Korean medical researchers have developed an artificial intelligence (AI) technology that accurately predicts the degree of liver fibrosis in real time during surgery, a critical piece of information for determining surgical strategy in liver cancer patients. The AI was even rated more accurate than surgeons who have performed more than 1,000 liver cancer operations.
Samsung Medical Center announced Wednesday that a research team led by Professors Choi Kyu-sung and Oh Nam-kee of the Department of Transplantation Surgery, together with Dr. Yoo Hak-je of the AI Research Center, developed the liver fibrosis prediction AI by analyzing 103 patients who underwent laparoscopic liver resection for liver cancer at Samsung Medical Center between December 2019 and March 2022.
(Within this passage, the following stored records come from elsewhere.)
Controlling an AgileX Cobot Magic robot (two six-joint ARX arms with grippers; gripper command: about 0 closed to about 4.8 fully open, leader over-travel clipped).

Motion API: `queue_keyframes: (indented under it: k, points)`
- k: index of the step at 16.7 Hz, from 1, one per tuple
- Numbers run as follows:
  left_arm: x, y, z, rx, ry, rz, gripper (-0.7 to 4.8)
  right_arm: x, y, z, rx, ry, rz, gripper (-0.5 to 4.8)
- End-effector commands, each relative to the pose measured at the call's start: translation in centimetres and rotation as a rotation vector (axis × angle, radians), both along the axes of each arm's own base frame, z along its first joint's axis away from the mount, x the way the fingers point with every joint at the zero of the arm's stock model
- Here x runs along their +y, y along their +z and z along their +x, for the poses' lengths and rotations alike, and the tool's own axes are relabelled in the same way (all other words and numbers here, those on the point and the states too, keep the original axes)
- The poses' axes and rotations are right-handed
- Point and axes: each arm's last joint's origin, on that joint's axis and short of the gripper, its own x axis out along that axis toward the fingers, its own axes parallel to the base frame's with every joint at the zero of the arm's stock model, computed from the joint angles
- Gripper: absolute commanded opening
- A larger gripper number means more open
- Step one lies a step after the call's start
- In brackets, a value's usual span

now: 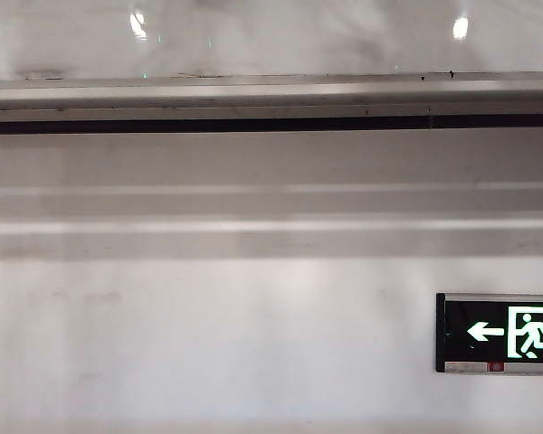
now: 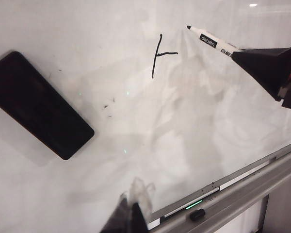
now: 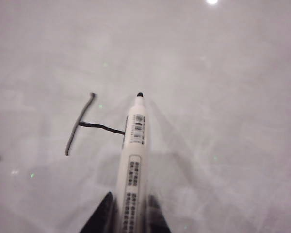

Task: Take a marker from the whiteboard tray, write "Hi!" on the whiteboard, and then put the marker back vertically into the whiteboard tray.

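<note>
Presently catalogued, left to right: flat black rectangular slab with rounded corners [image 2: 39, 104] against the glossy, smudged whiteboard [image 2: 136, 126]; left gripper [image 2: 128, 218], dark finger points near the lower board, whether they were open or closed could not be told; black strokes [image 2: 157, 56], upright with crossbar; slim white marker [image 2: 214, 43], uncapped, gripped by right gripper [image 2: 269, 68], tip beside the crossbar; silver-grey whiteboard tray [image 2: 242, 189] below, small black object [image 2: 197, 213] lying on it

The marker [image 3: 135, 145] tip sits seemingly on the whiteboard [image 3: 223, 97], above the whiteboard tray [image 2: 242, 189].
</note>
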Motion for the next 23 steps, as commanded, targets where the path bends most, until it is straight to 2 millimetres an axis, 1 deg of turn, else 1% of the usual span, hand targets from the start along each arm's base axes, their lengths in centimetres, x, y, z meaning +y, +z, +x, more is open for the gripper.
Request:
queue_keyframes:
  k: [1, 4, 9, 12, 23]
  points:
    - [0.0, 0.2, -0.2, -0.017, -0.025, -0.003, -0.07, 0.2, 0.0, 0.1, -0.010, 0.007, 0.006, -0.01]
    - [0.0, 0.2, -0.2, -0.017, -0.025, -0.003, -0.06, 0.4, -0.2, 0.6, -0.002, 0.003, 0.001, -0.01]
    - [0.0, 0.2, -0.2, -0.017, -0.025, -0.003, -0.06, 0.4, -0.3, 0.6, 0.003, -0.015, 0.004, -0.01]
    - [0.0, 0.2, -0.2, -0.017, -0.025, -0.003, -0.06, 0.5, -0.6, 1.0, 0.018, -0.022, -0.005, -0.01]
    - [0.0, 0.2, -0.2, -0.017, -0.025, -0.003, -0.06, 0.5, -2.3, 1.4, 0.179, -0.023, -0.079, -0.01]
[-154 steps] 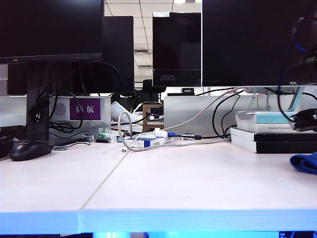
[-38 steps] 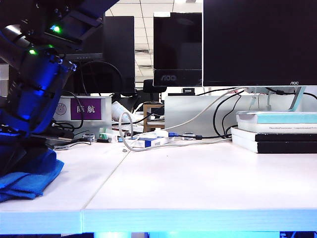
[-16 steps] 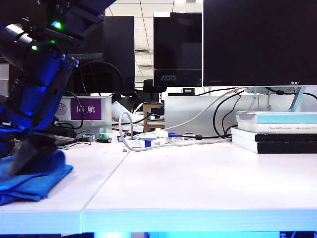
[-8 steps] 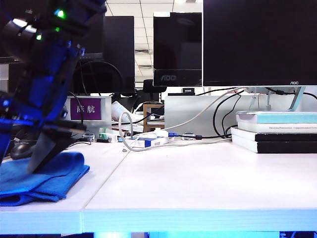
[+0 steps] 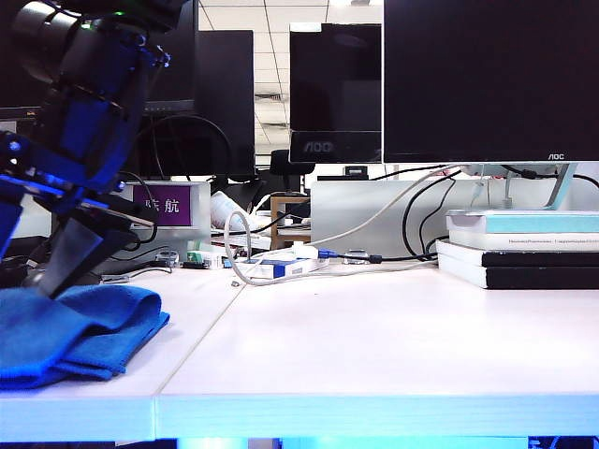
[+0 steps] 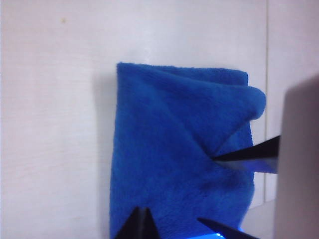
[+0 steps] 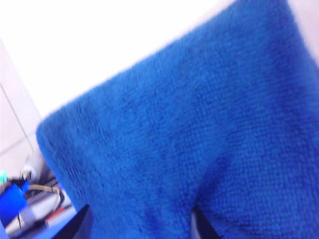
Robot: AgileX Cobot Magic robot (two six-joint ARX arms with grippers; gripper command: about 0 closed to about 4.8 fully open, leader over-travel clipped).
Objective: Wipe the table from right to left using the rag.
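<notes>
Bright blue folded microfibre rag (image 5: 80, 327) lies in thick rounded layers at about eight o'clock on the wide off-white wood-grain table (image 5: 374, 327). It sits on the left panel, near the front edge and left of the thin seam (image 5: 201, 341). The right gripper (image 5: 75, 253), reaching across to the left side, stands just over the cloth with its jaws spread. It holds nothing, though one dark fingertip touches a crease in the fabric. The left gripper (image 6: 177, 229) hangs above the same cloth, its two dark tips apart and empty. Judging from where the rag lies, the sweep looks finished or nearly so. The main risk is that the fingertip in the fold catches the pile if the arm lifts, dragging the rag towards the front edge or unfolding it. The two arms also crowd one spot, so a careless move could knock them together.
</notes>
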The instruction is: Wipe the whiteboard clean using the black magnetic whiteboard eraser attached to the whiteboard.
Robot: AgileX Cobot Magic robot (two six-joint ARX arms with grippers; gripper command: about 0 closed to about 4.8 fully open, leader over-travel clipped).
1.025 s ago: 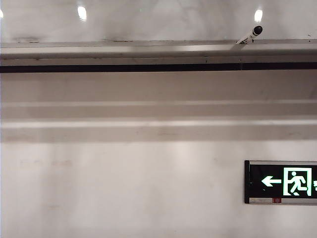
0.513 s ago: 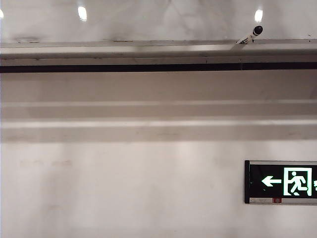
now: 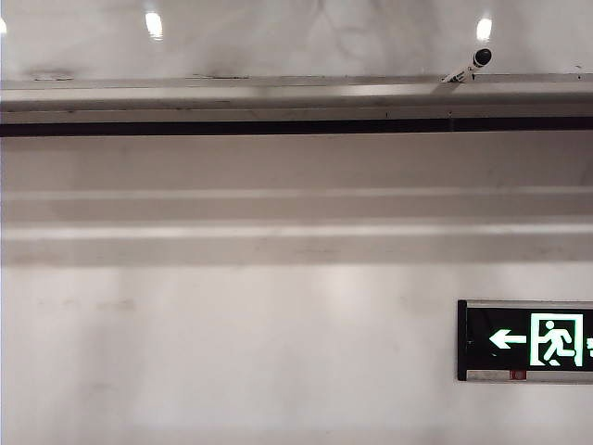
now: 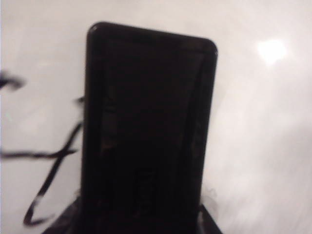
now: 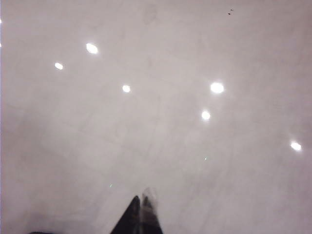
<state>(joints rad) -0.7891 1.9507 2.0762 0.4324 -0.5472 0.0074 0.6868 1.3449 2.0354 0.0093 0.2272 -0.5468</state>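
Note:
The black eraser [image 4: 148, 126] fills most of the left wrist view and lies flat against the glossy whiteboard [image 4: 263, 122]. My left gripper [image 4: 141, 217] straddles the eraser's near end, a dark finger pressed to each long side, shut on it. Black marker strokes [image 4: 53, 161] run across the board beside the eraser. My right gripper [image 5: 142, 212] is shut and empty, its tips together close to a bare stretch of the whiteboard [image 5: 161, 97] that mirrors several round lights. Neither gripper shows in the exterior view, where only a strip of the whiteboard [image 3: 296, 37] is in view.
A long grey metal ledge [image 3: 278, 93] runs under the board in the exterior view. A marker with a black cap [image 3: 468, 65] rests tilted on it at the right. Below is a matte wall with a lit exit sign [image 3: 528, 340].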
Liver fibrosis is a process in which the liver is replaced by scar tissue and hardens due to chronic liver damage. If left untreated, it can progress to cirrhosis and liver cancer. It is considered a major factor that increases the risk of post-operative liver function decline and complications in liver cancer patients. Because the extent of liver resection or surgical method must be adjusted when liver cancer patients have fibrosis or cirrhosis, identifying the degree of liver fibrosis before surgery is essential. Previously, blood tests or imaging examinations such as computed tomography (CT) and magnetic resonance imaging (MRI) were used before surgery to assess the degree of fibrosis, but their accuracy was low. Tissue biopsies were not only invasive but also made it difficult to assess the fibrosis level of the entire liver. Ultimately, the best approach has been for surgeons to directly observe the liver surface during surgery, but this method has limitations as it is subjective and varies depending on experience.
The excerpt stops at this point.